| AVS 55th International Symposium & Exhibition | |
| Electronic Materials and Processing | Tuesday Sessions |
| Session EM-TuM |
| Session: | ZnO Materials and Devices |
| Presenter: | L.F.J. Piper, Boston University |
| Authors: | L.F.J. Piper, Boston University A. DeMasi, Boston University K.E. Smith, Boston University A.R.H. Preston, Victoria University of Wellington, NZL B.J. Ruck, Victoria University of Wellington, NZL A. Schleife, Friedrich-Schiller-Universität, Germany F. Fuchs, Friedrich-Schiller-Universität, Germany F. Bechstedt, Friedrich-Schiller-Universität, Germany |
| Correspondent: | Click to Email |
Solids that combine electrical conductivity and optical transparency are essential for today’s flat-panel display and solar cell technologies. Post-transition-metal oxides (such as In2O3, ZnO and CdO), with their large band gaps (typically > 3 eV) and ability to sustain high concentrations of electrons with high mobility satisfy this condition.
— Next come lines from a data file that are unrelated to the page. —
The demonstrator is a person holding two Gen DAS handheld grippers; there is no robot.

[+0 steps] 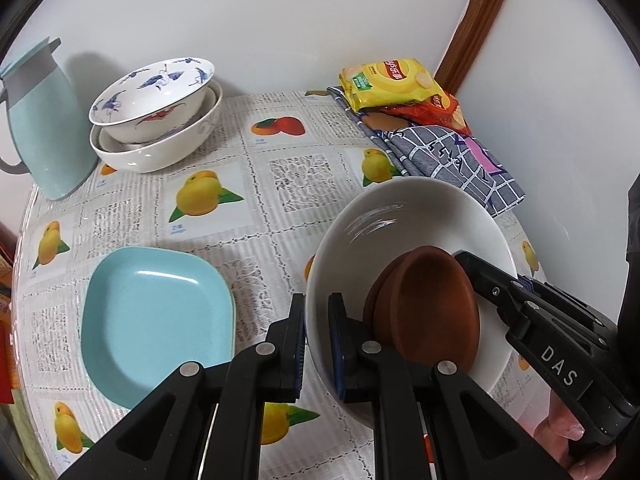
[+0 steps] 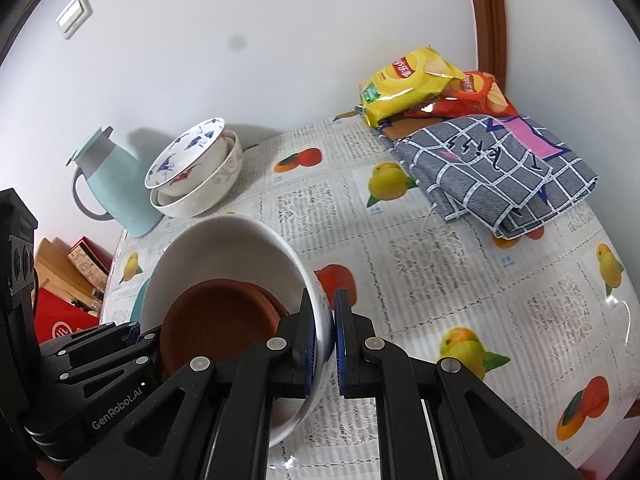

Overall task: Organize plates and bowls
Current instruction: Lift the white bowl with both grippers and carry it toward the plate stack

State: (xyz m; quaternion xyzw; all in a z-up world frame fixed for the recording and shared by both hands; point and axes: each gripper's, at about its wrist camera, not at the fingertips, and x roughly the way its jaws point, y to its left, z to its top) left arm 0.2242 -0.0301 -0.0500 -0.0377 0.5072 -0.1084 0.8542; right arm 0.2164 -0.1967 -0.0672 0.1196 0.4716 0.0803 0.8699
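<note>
A large white bowl (image 1: 400, 220) is held tilted above the table, with two stacked brown saucers (image 1: 428, 308) inside it. My left gripper (image 1: 317, 344) is shut on the bowl's left rim. My right gripper (image 2: 323, 344) is shut on the opposite rim (image 2: 320, 320); it also shows in the left wrist view (image 1: 520, 304). The brown saucers (image 2: 216, 316) lean against the bowl's low side. A light blue square plate (image 1: 156, 320) lies on the table to the left. A blue-patterned bowl (image 1: 152, 92) sits stacked in white bowls (image 1: 160, 152) at the back left.
A light blue jug (image 1: 44, 120) stands at the back left beside the bowl stack. Yellow and red chip bags (image 1: 388, 84) and a folded checked cloth (image 1: 452, 160) lie at the back right. The wall and a wooden door frame (image 1: 476, 20) bound the table behind.
</note>
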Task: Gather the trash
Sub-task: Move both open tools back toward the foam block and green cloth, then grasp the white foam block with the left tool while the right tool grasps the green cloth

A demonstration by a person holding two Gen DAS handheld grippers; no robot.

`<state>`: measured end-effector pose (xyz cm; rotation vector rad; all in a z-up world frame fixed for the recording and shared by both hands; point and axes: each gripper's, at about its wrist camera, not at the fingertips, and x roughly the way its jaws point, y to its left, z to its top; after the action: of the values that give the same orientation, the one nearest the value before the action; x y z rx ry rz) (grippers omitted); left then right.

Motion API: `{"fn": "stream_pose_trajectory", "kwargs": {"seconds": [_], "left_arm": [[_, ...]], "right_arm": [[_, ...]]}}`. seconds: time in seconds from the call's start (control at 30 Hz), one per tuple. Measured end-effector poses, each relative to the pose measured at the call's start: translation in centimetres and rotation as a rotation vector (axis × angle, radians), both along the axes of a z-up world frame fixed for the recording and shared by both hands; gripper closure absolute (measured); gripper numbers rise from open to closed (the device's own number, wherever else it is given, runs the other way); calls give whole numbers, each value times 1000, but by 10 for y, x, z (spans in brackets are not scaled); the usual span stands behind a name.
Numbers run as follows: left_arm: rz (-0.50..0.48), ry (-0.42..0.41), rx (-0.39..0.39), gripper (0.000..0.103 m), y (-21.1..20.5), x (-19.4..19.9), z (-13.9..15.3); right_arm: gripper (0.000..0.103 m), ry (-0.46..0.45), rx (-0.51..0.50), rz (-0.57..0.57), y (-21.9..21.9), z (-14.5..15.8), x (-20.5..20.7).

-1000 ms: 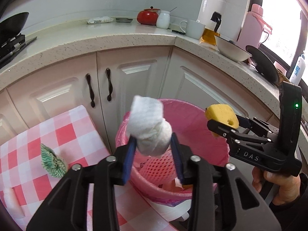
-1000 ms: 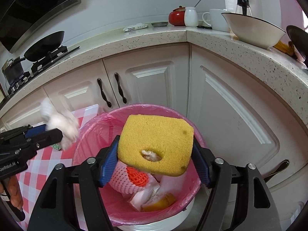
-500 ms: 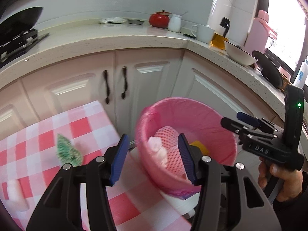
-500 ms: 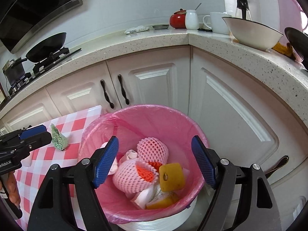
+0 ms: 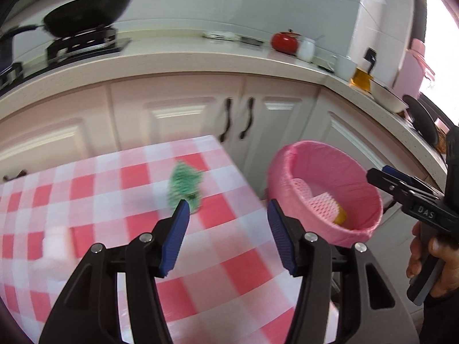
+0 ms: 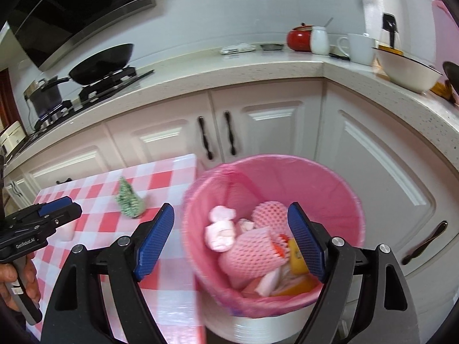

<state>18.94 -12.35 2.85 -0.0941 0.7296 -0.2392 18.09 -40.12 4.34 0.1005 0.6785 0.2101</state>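
Note:
A bin lined with a pink bag (image 6: 330, 183) stands by the table's right edge; it also shows in the left wrist view (image 5: 370, 183). Inside lie white tissue (image 6: 221, 229), pink foam nets (image 6: 252, 255) and the yellow sponge (image 6: 297, 259). A green crumpled wrapper (image 5: 185, 183) lies on the red-checked table (image 5: 86, 200); it also shows in the right wrist view (image 6: 129, 202). My left gripper (image 5: 228, 236) is open and empty, over the table just short of the wrapper. My right gripper (image 6: 229, 240) is open and empty above the bin.
White cabinets with dark handles (image 6: 218, 137) stand behind the table and bin. The counter holds a wok on a stove (image 6: 103, 60), a red pot (image 6: 299, 40), a mug (image 6: 358, 47) and a bowl (image 6: 407, 71). A small white item (image 5: 56, 242) lies on the table's left.
Both grippers opened and dropped the tissue and the sponge into the bin. The left gripper then swung left over the table towards the green wrapper. The right gripper drew back slightly.

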Motion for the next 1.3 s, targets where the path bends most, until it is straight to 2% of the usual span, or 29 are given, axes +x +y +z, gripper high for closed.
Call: {"fn": "stream_pose_trajectory", "kwargs": {"seconds": [0.37,0.83,1.03,1.17,1.3], "left_arm": [[163,1,-21,47,94,-36,-5],[337,63,-35,46,199,-60,-39],[364,97,-40,45,218,-57,-56],[356,110,-41,38,217,-50,-64],[336,122,-43,38,210,-40,-71]], "right_arm": [[23,-5,28,109,78,6,-12],[23,45,10,231,171,-14,3],[23,78,-11,256,198,-34,22],[23,100,-28,263,211,-48,37],[23,116,-41,263,220,-60,52]]}}
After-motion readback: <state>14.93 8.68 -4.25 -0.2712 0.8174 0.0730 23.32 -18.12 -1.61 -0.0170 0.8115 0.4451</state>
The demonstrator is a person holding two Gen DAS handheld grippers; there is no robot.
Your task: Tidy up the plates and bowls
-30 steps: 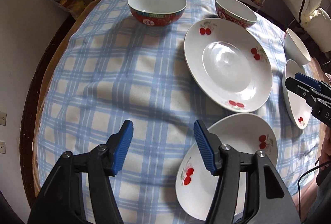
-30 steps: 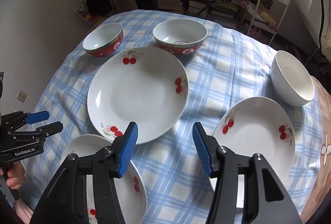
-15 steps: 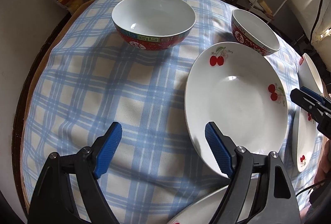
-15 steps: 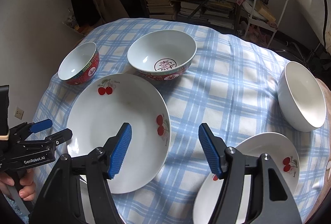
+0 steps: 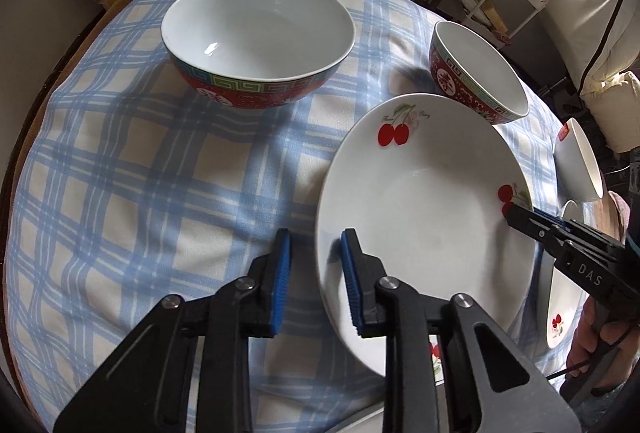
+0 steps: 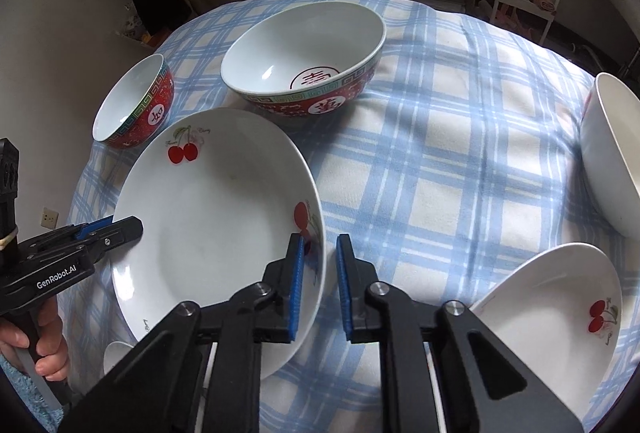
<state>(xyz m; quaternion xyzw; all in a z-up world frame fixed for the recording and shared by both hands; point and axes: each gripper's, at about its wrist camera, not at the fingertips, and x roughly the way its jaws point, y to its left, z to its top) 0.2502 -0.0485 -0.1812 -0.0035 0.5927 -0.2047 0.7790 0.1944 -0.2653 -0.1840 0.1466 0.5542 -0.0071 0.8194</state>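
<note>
Large cherry plate [image 5: 424, 229]: opposite rims between closing left gripper [image 5: 314, 273] and shut right gripper [image 6: 320, 283]; contact unclear, near edge hidden.

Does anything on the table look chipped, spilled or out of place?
Nothing looks chipped or spilled. The bowls sit upright on the cloth. One oddity: the big cherry plate has a tool at each side of its rim, left tool and right tool, and looks slightly tilted.

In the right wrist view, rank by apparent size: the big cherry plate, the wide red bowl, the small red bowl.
1. big cherry plate
2. wide red bowl
3. small red bowl
The plate lies nearest the camera, which exaggerates its lead.
</note>
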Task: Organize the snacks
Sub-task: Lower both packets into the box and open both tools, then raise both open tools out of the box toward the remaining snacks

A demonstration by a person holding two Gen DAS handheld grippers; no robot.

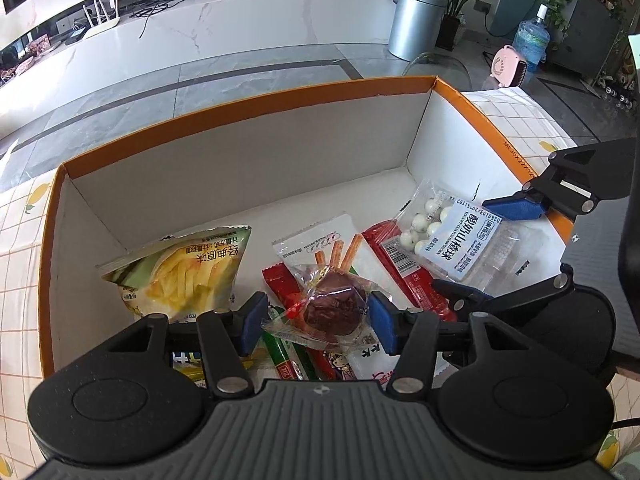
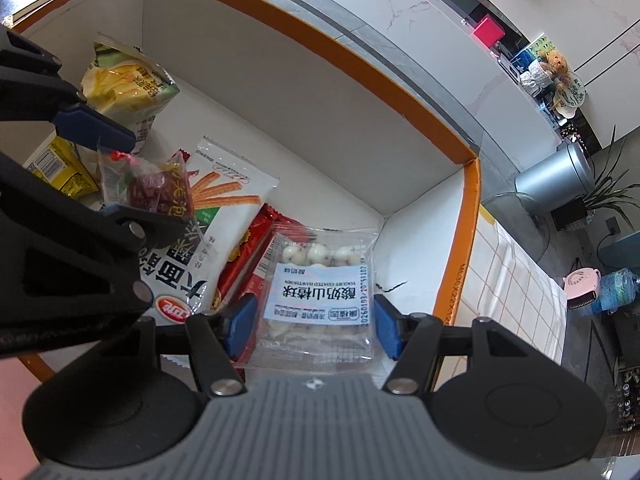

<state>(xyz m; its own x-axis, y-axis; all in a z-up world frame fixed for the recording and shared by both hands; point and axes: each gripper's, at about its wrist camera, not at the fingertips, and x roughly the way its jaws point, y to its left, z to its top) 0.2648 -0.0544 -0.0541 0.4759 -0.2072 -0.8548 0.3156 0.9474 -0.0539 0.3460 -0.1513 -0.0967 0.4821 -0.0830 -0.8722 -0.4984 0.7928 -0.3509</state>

We present recent results from synchrotron-based resonant x-ray emission spectroscopy (RXES) of the O K-edge of ZnO [A. H. R. Preston et al., to be published (2008)] and CdO.[Piper et al., Phys. Rev. B 77, 125204 (2008)]. Bulk sensitive, “photon-in, photon-out” RXES - consisting of both x-ray absorption spectroscopy (XAS) and x-ray emission spectroscopy (XES) - is an alternative to conventional photoemission spectroscopy for examining the valence and conduction band structure of wide band gap semiconductors, such as ZnO. Direct comparisons between RXES spectra and quasiparticle band structure calculations within the GW approximation reveal excellent agreement for both ZnO and CdO.